This paper proposes a multi-objective hybrid artificial bee colony (MOHABC) algorithm for service composition and optimal selection (SCOS) in cloud manufacturing, in which both the quality of service and the energy consumption are considered from the perspectives of economy and environment that are two pillars of sustainable manufacturing. The MOHABC uses the concept of Pareto dominance to direct the searching of a bee swarm, and maintains non-dominated solution found in an external archive. In order to achieve good distribution of solutions along the Pareto front, cuckoo search with Levy flight is introduced in the employed bee search to maintain diversity of population. Furthermore, to ensure the balance of exploitation and exploration capabilities for MOHABC, the comprehensive learning strategy is designed in the onlooker search so that every bee learns from the external archive elite, itself and other onlookers. Experiments are carried out to verify the effect of the improvement strategies and parameters' impacts on the proposed algorithm and comparative study of the MOHABC with typical multi-objective algorithms for SCOS problems are addressed. The results show that the proposed approach obtains very promising solutions that significantly surpass the other considered algorithms.
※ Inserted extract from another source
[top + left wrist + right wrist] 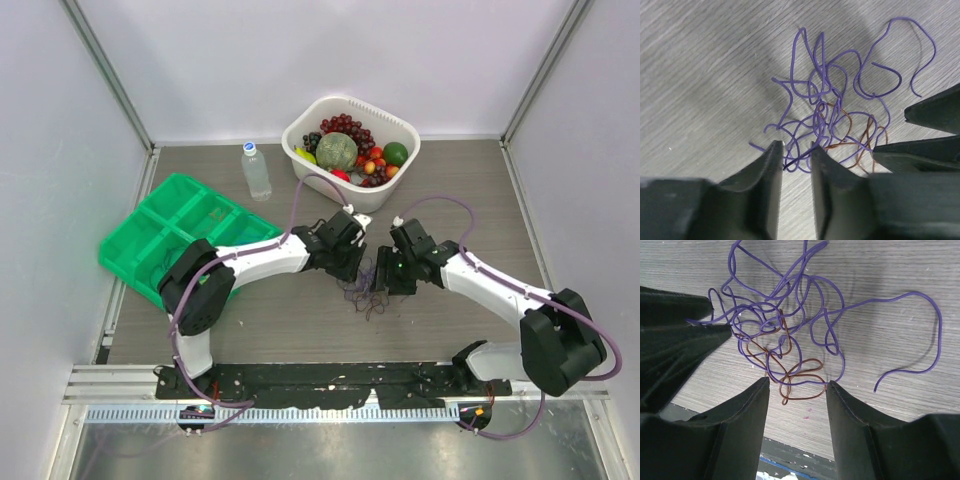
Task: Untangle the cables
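Note:
The cables [366, 292] lie as a small tangle on the wooden table between my two grippers. In the left wrist view the tangle [820, 120] is mostly purple loops with a dark brown wire [842, 144] woven through it. No yellow or blue wire shows. My left gripper [797, 146] is slightly open, its tips at the tangle's near edge with a purple strand running between them. My right gripper [797, 382] is open wide, its tips either side of a brown loop [803, 398]. From above, the left gripper [352, 268] and the right gripper [390, 280] face each other over the tangle.
A white basket [345, 100] of fruit stands at the back. A clear water bottle [256, 170] stands left of it. A green divided tray [170, 235] lies at the left, under the left arm. A black mounting rail [330, 378] runs along the near edge.

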Robot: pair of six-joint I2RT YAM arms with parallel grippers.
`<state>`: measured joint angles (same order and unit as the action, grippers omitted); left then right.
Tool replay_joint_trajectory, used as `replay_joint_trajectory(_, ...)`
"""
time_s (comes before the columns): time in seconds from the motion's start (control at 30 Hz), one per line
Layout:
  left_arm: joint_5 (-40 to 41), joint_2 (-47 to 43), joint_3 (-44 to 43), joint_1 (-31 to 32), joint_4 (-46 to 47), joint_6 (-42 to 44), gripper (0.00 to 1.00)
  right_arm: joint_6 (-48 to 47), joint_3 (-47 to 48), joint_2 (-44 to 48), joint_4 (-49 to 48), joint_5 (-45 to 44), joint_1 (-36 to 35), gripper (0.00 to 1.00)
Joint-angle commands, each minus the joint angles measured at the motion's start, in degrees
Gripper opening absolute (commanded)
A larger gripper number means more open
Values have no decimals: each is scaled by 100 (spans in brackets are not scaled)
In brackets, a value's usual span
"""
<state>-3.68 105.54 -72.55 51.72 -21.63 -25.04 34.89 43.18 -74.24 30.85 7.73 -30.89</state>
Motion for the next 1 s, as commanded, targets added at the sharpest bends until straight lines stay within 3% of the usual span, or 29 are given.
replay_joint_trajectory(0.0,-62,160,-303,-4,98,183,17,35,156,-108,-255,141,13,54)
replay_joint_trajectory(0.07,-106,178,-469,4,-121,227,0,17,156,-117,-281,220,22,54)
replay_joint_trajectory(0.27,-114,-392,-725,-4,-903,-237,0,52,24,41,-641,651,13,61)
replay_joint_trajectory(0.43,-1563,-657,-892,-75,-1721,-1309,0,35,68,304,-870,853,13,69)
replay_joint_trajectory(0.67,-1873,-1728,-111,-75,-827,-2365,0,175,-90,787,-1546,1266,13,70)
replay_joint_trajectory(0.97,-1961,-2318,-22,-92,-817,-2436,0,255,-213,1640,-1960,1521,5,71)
机译:本文提出了一种用于云制造中服务组合和最优选择(SCOS)的多目标混合人工蜂群(MOHABC)算法,其中从经济和环境的角度来考虑服务质量和能耗可持续制造的两个支柱。 MOHABC使用帕累托优势的概念来指导蜂群的搜索,并维护在外部档案中找到的非主导解决方案。为了在Pareto前沿实现解决方案的良好分布,在采用的蜜蜂搜索中引入了使用Levy飞行的杜鹃搜索,以保持种群的多样性。此外,为了确保MOHABC的开发和勘探能力之间的平衡,在旁观者搜索中设计了全面的学习策略,以便每只蜜蜂从外部档案馆精英,其本身和其他旁观者那里学习。进行实验以验证改进策略和参数影响对所提出算法的影响,并针对MOCOS与典型的多目标算法对SCOS问题进行了比较研究。结果表明,所提出的方法获得了非常有前途的解决方案,大大超过了其他已考虑的算法。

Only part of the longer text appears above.